Lo de la mona de Pascua a mí me suena a chino con coletín. Yo, que huyo de los roscones de Reyes como alma que lleva el diablo, me fui a venir a vivir a una comunidad en la que se comen dos veces al año con diferentes nombres. Pero bueno, aunque son básicamente el mismo dulce sosón y secorro* que sólo es comestible mojado en café con leche, he de reconocer que las monas ganan.

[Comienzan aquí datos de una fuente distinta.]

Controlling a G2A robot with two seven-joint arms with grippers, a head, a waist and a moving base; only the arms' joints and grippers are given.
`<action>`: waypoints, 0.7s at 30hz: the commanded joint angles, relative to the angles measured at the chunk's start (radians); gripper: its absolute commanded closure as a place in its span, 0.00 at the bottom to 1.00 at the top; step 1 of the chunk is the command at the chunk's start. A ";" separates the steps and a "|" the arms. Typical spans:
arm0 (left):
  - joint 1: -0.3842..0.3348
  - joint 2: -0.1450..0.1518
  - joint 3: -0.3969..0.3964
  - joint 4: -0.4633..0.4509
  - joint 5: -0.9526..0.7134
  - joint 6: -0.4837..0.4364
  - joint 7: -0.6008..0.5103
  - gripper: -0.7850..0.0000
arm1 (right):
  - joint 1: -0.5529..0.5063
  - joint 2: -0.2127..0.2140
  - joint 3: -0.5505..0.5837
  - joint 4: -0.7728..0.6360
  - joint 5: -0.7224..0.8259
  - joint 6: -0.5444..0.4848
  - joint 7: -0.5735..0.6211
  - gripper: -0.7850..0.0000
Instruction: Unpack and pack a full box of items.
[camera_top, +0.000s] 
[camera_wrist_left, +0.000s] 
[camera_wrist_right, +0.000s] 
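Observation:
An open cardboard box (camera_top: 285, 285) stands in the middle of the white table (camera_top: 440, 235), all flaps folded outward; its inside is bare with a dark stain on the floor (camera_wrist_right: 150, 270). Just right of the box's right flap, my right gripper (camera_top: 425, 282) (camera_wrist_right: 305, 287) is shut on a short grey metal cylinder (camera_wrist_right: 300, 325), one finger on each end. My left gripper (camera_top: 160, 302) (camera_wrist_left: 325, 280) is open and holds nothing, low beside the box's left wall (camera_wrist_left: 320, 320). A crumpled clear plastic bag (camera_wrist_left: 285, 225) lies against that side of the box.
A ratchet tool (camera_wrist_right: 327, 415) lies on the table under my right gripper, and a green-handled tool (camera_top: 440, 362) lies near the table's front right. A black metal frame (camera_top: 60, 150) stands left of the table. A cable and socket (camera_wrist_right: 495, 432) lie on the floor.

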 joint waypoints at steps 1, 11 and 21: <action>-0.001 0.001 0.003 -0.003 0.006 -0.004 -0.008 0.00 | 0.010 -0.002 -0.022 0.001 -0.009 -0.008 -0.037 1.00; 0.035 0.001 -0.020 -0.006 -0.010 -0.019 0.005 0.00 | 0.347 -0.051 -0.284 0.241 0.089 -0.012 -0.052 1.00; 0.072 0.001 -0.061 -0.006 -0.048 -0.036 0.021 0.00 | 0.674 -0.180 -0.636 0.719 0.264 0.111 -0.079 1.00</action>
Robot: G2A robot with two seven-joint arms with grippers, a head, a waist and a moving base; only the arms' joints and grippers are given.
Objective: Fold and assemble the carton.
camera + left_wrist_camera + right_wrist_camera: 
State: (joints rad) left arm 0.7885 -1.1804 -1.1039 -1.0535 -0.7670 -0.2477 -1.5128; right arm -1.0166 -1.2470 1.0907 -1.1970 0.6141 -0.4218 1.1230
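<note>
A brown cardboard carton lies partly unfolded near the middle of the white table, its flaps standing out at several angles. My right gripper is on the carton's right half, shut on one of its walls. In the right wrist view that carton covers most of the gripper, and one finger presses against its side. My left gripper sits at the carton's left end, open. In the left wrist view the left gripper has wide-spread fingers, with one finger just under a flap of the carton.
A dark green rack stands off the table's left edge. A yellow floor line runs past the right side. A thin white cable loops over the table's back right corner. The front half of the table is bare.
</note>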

Ganan por simbología, por diversión y por estética. Primero, porque puedes quitarles de la masa todo lo que suene a religión y zamparte unas cuantas poniendo como excusa que celebras la llegada de la primavera. Segundo, porque es una de las pocas veces que a los mayores y a los pequeños nos dejan jugar con la comida. Pero jugar, jugar. A manos llenas, haciendo formas inverosímiles estrujando masa entre los dedos hasta que no se sabe dónde acaba el dulce y empieza el cuerpo. Tercero, y no menos importante, porque llevan huevos pintados. ¡Huevos pintados! Es que es la bomba. A mi padre le cayó uno en cada ocasión especial durante lo menos cinco años seguidos. ¡Eso sí que es diversión!

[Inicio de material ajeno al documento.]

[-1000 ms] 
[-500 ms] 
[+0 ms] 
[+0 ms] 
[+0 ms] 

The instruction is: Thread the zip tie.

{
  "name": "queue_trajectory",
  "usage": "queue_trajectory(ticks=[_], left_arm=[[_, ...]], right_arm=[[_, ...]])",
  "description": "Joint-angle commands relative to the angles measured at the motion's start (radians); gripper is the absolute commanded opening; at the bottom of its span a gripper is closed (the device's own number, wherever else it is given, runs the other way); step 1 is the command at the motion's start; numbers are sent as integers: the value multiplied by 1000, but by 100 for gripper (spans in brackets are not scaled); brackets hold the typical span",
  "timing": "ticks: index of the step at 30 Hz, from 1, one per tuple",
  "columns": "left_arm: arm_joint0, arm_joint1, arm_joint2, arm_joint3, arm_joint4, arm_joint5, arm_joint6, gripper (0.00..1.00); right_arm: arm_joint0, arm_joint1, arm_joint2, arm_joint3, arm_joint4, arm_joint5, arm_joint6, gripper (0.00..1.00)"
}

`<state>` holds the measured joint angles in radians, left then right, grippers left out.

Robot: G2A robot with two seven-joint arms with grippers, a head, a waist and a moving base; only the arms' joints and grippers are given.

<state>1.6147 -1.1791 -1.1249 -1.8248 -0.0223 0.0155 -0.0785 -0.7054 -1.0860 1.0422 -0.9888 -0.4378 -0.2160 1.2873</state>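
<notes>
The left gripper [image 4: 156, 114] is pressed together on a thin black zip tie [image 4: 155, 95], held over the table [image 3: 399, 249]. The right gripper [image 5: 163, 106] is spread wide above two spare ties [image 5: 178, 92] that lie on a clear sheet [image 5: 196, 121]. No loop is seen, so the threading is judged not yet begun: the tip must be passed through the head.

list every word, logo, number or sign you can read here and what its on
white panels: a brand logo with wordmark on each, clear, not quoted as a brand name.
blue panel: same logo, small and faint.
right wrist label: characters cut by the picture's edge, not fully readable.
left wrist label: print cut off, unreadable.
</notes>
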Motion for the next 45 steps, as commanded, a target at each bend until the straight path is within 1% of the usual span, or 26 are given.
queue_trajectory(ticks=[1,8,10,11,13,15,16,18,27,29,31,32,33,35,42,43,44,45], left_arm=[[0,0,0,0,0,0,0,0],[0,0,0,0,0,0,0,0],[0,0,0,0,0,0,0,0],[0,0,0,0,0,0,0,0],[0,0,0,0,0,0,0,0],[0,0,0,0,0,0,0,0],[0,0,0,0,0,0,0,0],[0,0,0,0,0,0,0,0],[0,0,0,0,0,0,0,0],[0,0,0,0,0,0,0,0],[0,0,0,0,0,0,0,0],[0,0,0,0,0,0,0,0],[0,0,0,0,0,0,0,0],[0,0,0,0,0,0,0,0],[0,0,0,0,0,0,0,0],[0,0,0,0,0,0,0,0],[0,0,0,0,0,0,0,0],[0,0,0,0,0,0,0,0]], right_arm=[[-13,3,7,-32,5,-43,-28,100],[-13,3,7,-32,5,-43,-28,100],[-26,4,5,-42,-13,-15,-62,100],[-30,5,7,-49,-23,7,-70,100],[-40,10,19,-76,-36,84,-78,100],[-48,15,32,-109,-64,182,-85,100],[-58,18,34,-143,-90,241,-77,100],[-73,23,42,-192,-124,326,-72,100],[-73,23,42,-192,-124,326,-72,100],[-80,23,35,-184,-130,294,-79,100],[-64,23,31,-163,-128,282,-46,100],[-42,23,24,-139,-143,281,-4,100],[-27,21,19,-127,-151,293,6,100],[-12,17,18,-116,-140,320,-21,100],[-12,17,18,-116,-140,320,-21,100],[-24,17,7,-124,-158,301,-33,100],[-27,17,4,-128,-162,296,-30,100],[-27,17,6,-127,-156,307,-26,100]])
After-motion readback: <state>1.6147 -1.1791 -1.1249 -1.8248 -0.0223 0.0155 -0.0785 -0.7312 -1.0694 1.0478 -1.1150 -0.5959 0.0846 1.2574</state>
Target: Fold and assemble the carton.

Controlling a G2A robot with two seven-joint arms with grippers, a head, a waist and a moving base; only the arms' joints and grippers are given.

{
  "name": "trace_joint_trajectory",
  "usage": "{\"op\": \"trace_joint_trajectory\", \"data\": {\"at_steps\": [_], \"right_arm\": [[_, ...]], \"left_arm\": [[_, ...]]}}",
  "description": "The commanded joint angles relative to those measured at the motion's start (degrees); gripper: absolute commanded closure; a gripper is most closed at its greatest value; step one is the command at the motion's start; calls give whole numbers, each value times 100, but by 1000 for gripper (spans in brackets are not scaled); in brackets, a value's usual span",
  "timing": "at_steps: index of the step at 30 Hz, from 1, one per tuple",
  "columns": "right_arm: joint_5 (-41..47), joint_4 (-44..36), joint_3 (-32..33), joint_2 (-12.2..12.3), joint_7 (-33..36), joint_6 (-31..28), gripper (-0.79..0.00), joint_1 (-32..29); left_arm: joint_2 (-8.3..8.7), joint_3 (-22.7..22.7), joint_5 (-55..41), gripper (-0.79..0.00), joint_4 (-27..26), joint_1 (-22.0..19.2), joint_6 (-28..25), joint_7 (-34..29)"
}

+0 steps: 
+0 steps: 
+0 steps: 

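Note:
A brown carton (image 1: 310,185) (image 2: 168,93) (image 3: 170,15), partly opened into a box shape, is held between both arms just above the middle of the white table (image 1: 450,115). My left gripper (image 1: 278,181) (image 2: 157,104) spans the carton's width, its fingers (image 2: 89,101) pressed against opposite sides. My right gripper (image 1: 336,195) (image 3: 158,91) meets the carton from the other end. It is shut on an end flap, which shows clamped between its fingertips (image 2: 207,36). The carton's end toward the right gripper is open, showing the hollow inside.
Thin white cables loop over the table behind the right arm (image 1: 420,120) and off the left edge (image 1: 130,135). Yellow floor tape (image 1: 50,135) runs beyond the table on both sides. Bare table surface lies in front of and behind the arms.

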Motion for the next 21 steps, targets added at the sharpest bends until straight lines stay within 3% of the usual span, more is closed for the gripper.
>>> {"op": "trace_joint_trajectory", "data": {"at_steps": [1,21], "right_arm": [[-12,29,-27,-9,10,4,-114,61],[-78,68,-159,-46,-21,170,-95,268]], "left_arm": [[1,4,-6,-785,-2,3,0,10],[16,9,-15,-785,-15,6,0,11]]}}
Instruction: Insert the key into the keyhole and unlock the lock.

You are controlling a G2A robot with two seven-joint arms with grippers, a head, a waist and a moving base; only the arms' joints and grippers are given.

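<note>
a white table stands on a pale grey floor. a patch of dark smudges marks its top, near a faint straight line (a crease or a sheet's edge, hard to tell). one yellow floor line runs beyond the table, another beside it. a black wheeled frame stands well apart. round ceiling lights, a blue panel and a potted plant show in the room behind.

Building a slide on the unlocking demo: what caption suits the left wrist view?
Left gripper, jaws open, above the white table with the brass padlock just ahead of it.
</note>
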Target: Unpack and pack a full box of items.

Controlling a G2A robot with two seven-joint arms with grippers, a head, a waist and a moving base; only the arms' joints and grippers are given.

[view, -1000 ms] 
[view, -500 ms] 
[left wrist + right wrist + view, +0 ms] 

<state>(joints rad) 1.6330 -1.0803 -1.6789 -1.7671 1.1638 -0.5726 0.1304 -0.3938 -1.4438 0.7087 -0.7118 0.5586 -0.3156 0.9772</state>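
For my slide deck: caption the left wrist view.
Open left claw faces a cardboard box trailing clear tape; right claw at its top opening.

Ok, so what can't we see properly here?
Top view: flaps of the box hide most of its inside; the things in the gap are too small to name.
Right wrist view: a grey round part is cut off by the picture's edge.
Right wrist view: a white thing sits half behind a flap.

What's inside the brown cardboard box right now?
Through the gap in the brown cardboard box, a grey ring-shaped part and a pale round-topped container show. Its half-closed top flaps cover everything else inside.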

Ahora, entre Pinterest y blogs de DIY varios, el que pinte un huevo soso no tiene perdón del cielo. Este año, creo que nos apuntamos a la tendencia hueveril de huevos con caras. O con disfraz de animal, o mejor... ¡con animal printing! Bueno, sea como sea, seguro que nos marcamos un variadito primaveral digno de Instagram. ¡Que no les ponga luego patitas de plastilina y se los regale a mi padre por San José! Aunque en Valencia tiene excusa para hacer lo que nunca me hizo en la infancia, y sospecho que no por falta de ganas: estampármelo en la cabeza.
* Por supuesto, los talibanes de la mona, que no se mosqueen. Que a mí no me gusta pero este año la voy a hacer según esta receta. Y que a lo mejor me monto un grupo de música en un garaje que se llame “el talibán de la mona”.